La ciencia apunta. Nosotros decidimos hacia dónde miramos.
Este verano, que empieza a despedirse, he paseado entre los magníficos gigantes del observatorio espacial de La Palma, y quizá por eso, o quizá porque el cielo siempre despierta lo esencial, me he hecho consciente de algo que me conmueve profundamente: muchas de las conversaciones que mantengo con personas sabias, octogenarias (quizá por ello sabias), acaban girando en torno al misterio del Universo. Como si, al borde del ocaso, la mirada se elevara inevitablemente hacia lo infinito.

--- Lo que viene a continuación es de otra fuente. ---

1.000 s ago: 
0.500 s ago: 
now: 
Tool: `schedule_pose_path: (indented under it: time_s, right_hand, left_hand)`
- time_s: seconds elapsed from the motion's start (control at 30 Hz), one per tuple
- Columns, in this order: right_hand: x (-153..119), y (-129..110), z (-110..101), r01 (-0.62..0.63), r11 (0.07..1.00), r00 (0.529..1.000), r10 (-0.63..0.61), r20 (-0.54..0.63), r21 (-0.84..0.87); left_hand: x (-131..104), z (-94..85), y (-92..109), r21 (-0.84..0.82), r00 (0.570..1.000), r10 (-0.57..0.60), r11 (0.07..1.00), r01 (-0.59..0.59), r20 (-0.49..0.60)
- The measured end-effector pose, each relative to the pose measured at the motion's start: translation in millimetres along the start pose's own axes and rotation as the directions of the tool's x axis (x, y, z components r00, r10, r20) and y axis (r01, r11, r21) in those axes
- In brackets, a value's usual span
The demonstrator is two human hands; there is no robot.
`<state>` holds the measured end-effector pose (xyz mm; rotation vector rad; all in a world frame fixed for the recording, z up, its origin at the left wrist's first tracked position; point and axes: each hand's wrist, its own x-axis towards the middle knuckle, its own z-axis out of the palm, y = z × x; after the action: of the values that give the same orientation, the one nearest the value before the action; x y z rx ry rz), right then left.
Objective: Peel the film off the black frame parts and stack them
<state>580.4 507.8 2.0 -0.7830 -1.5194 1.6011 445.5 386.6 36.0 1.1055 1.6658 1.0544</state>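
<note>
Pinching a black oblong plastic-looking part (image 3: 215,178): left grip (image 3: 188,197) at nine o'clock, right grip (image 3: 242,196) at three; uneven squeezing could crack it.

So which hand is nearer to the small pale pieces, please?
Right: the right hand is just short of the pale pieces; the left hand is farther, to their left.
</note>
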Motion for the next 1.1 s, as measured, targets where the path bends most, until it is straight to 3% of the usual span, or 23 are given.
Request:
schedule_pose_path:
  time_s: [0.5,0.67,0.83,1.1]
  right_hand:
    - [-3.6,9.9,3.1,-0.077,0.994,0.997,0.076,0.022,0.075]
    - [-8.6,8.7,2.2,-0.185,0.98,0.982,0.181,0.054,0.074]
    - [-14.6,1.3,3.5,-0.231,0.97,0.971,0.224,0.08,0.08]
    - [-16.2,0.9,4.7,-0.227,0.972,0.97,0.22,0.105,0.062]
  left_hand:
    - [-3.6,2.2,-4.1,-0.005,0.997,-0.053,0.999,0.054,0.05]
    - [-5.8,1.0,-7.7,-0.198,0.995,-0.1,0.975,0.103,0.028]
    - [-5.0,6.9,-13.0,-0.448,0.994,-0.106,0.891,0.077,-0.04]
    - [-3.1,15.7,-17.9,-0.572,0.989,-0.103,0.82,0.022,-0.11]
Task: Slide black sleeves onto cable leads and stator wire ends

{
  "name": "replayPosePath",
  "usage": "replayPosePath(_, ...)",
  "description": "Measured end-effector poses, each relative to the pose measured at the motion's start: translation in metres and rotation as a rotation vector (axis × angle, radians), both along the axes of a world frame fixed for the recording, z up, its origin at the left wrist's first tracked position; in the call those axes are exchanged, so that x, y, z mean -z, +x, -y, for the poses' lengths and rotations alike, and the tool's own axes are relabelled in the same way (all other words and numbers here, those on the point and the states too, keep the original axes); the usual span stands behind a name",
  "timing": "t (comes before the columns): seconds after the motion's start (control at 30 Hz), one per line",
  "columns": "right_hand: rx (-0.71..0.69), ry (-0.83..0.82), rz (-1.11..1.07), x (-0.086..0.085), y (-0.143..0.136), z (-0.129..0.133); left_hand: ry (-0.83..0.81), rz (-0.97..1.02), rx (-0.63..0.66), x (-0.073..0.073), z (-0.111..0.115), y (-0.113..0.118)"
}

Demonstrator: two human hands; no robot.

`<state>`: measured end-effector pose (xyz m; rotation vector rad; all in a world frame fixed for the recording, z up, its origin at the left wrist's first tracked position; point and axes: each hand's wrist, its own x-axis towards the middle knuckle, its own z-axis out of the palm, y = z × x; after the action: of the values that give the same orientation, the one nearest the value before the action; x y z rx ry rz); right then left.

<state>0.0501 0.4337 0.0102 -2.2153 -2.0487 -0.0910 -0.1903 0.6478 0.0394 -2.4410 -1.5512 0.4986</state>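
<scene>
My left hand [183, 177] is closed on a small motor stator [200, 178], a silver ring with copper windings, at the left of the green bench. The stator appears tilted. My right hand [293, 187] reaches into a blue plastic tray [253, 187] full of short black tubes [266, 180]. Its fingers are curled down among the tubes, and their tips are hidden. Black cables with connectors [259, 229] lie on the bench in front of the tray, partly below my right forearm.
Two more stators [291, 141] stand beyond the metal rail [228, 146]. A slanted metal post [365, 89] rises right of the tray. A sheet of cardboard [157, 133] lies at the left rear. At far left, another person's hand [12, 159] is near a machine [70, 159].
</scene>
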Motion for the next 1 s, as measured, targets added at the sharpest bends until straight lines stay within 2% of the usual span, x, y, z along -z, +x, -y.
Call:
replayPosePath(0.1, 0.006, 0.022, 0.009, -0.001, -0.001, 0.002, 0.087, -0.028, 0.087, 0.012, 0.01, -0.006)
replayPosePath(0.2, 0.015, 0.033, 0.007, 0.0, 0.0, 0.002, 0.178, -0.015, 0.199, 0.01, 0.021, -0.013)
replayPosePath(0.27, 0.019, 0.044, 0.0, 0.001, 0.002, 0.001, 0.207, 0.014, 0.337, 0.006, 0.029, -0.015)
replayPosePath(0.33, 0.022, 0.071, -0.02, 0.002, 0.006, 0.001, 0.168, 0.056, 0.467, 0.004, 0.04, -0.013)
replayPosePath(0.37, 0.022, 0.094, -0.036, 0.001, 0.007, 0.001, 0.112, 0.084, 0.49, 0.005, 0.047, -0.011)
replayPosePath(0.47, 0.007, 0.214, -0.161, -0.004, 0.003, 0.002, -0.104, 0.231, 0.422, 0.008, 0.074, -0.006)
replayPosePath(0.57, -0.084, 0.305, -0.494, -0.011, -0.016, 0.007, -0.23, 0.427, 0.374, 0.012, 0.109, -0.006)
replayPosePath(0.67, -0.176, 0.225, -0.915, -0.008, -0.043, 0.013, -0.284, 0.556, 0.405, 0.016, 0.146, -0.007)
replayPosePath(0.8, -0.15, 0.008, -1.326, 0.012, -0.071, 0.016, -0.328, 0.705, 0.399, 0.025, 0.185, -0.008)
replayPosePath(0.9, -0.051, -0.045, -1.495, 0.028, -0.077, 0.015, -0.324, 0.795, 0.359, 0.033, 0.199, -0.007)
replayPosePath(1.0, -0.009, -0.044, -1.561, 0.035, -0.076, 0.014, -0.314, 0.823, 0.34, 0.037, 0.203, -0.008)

También al observar las culturas ancestrales y prehistóricas, comprobamos cómo el cielo ocupaba un lugar central en su pensamiento. Nuestros monumentos talayóticos, y tantas otras estructuras de piedra levantadas por el ser humano en el alba de los tiempos, parecen orientarse hacia las estrellas, como si quisieran dialogar con ellas. Y, sin embargo, seguimos sin saber casi nada del inmenso espacio en el que flotamos, suspendidos en un silencio que no comprendemos.
Y ahí está, entre Marte y Júpiter, girando silenciosamente en el cinturón de asteroides, como si custodiara la frontera entre los planetas rocosos y los gigantes gaseosos. Se llama Ceres, y aunque parezca una nota al pie en la partitura del sistema solar, la ciencia ha comenzado a mirarlo como quien abre un libro olvidado y descubre, en sus páginas, señales de vida que pudo haber sido. «Ceres pudo haber estado habitado». Lo dice la NASA.
Ceres es lo que los astrónomos llaman un planeta enano, como Plutón. Con apenas 950 kilómetros de diámetro, es lo bastante grande como para tener forma esférica, pero no lo suficiente como para haber «limpiado» su órbita. Aun así, es el objeto más grande del cinturón de asteroides, y durante un tiempo se le consideró el octavo planeta, antes de que se redefinieran las reglas del juego celeste.
La nave Dawn, de la NASA, que orbitó Ceres entre 2015 y 2018, envió imágenes que dejaron a los científicos perplejos: manchas brillantes que reflejaban la luz como espejos en medio de un terreno opaco y rocoso. Al analizarlas, descubrieron que eran depósitos de sales que afloraban desde el interior del planeta que provenían de un océano salado subterráneo. Y eso lo cambia todo.
Agua líquida, energía interna y materiales orgánicos, los tres ingredientes básicos para la vida tal y como la conocemos. No hace falta más para que la imaginación, y la ciencia, empiecen a hacerse preguntas.
La NASA no afirma que haya vida hoy en Ceres, pero sí que hay indicios de que en algún momento pudo haber entornos habitables. Eso ya es una afirmación importante. No es lo mismo decir «podría haber vida» que decir «pudo haberla habido». La primera es esperanza; la segunda, sospecha.
2 Los datos más recientes indican que algunas zonas de Ceres siguen siendo geológicamente activas, y que el agua salada puede seguir filtrándose desde su interior. Tal vez no haya peces en ese océano subterráneo, pero ¿y microbios? ¿Y formas de vida que escapan a nuestra taxonomía terrestre?
Siento que no estamos solos… aunque lo estemos. A veces no se trata de encontrar vida extraterrestre con forma y nombre, sino de entender que la vida no es una anomalía local, sino una posibilidad universal. Ceres nos lo recuerda: un cuerpo pequeño, frío y aparentemente estéril que, sin embargo, tiene dentro de sí los elementos del milagro. Y eso, más allá de la astrobiología, es una lección de humildad. Porque si la vida puede surgir en un rincón remoto de un cinturón de asteroides, ¿cómo no vamos a protegerla, amarla, cuidarla, aquí y ahora?
Podemos usar los descubrimientos sobre Ceres para alimentar la curiosidad, para impulsar nuevas misiones, para seguir explorando lo que hay más allá. O podemos simplemente encogernos de hombros y quedarnos con el pensamiento fácil de: «hay mundos que no sabíamos que eran mundos». Pero se perciben, dentro de ellos, siluetas invisibles que tal vez, en algún momento, respiraron.